*What is expected*: Exact retyping of the data: please keep every word and drop each picture.

Source data Start Marker

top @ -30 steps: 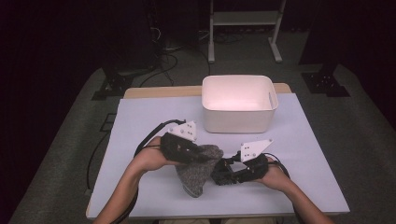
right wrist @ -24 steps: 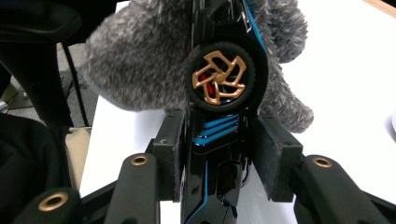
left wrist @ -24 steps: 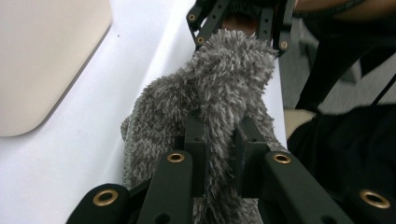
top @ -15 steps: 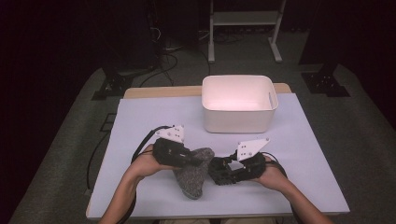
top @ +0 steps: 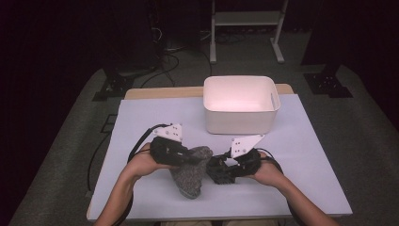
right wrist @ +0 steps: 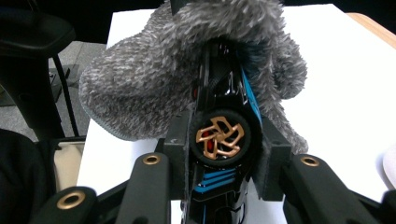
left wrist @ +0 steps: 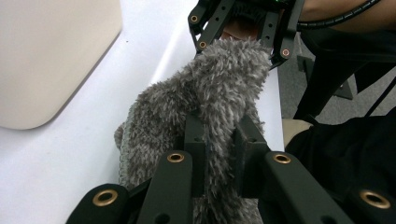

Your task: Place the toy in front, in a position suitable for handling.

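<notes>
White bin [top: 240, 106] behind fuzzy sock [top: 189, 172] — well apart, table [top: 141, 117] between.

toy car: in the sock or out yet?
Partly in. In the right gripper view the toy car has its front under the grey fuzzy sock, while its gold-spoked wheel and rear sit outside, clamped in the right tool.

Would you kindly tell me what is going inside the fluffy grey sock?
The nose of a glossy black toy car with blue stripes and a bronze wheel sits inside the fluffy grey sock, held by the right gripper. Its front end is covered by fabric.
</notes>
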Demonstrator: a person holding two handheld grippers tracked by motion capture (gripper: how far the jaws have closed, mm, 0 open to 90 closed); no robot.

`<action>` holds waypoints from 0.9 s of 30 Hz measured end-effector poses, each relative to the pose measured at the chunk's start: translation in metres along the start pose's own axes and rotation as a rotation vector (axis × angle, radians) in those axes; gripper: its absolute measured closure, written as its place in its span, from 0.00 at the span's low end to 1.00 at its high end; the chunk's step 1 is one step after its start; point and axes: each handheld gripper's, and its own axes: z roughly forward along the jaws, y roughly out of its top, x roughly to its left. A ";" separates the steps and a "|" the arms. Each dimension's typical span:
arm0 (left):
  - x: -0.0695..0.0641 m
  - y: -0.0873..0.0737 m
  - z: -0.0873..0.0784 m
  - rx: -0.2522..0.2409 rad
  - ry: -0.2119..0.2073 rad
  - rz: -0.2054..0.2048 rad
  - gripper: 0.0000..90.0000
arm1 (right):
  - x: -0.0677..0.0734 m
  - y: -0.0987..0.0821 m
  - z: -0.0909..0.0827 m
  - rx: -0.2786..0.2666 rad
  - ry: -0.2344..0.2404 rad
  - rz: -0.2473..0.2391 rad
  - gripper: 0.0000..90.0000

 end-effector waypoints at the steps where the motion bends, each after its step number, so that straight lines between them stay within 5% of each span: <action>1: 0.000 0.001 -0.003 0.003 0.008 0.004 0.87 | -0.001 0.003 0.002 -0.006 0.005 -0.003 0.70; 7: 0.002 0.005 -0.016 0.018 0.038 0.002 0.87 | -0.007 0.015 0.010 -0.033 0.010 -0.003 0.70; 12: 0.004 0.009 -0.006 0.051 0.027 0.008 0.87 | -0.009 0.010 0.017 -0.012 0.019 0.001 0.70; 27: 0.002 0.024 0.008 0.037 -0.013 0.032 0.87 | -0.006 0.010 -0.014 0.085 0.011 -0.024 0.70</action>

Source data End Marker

*Written answer*:
top @ -30 steps: 
right wrist @ -24 steps: 
left wrist @ -24 steps: 
top @ -15 steps: 
top @ +0 steps: 
right wrist @ +0 steps: 
left wrist @ +0 steps: 

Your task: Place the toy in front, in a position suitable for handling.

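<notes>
White bin [top: 240, 106] behind fuzzy sock [top: 189, 172] — well apart, table [top: 141, 117] between.

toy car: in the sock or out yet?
Partly in. In the right gripper view the toy car has its front under the grey fuzzy sock, while its gold-spoked wheel and rear sit outside, clamped in the right tool.

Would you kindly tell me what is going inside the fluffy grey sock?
The nose of a glossy black toy car with blue stripes and a bronze wheel sits inside the fluffy grey sock, held by the right gripper. Its front end is covered by fabric.
</notes>
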Demonstrator: a person holding two handheld grippers tracked by motion capture (gripper: how far the jaws have closed, mm, 0 open to 90 closed); no robot.

`<action>` holds waypoints from 0.9 s of 30 Hz measured end-effector poses, each relative to the pose measured at the chunk's start: translation in metres along the start pose's own axes and rotation as a rotation vector (axis × angle, radians) in those axes; gripper: its absolute measured closure, written as its place in its span, from 0.00 at the span's low end to 1.00 at its high end; the chunk's step 1 is one step after its start; point and axes: each handheld gripper's, and its own axes: z roughly forward along the jaws, y roughly out of its top, x roughly to its left. A ";" separates the steps and a "|" the arms. Each dimension's typical span:
arm0 (left):
  - x: -0.0695..0.0641 m
  - y: -0.0873..0.0737 m
  - z: -0.0873..0.0784 m
  - rx: -0.2522..0.2409 rad
  - ry: -0.2119..0.2073 rad
  - rz: -0.2054..0.2048 rad
  - gripper: 0.0000..90.0000
arm1 (right):
  - x: -0.0677..0.0734 m
  - y: -0.0987..0.0821 m
  - z: -0.0909..0.0827 m
  - rx: -0.2786..0.2666 rad
  - ry: -0.2344..0.2404 rad
  - rz: -0.2473..0.2391 rad
  - gripper: 0.0000..90.0000

 end-effector waypoints at the steps where the motion bends, each after its step number, so that straight lines between them stay within 5% of each span: <action>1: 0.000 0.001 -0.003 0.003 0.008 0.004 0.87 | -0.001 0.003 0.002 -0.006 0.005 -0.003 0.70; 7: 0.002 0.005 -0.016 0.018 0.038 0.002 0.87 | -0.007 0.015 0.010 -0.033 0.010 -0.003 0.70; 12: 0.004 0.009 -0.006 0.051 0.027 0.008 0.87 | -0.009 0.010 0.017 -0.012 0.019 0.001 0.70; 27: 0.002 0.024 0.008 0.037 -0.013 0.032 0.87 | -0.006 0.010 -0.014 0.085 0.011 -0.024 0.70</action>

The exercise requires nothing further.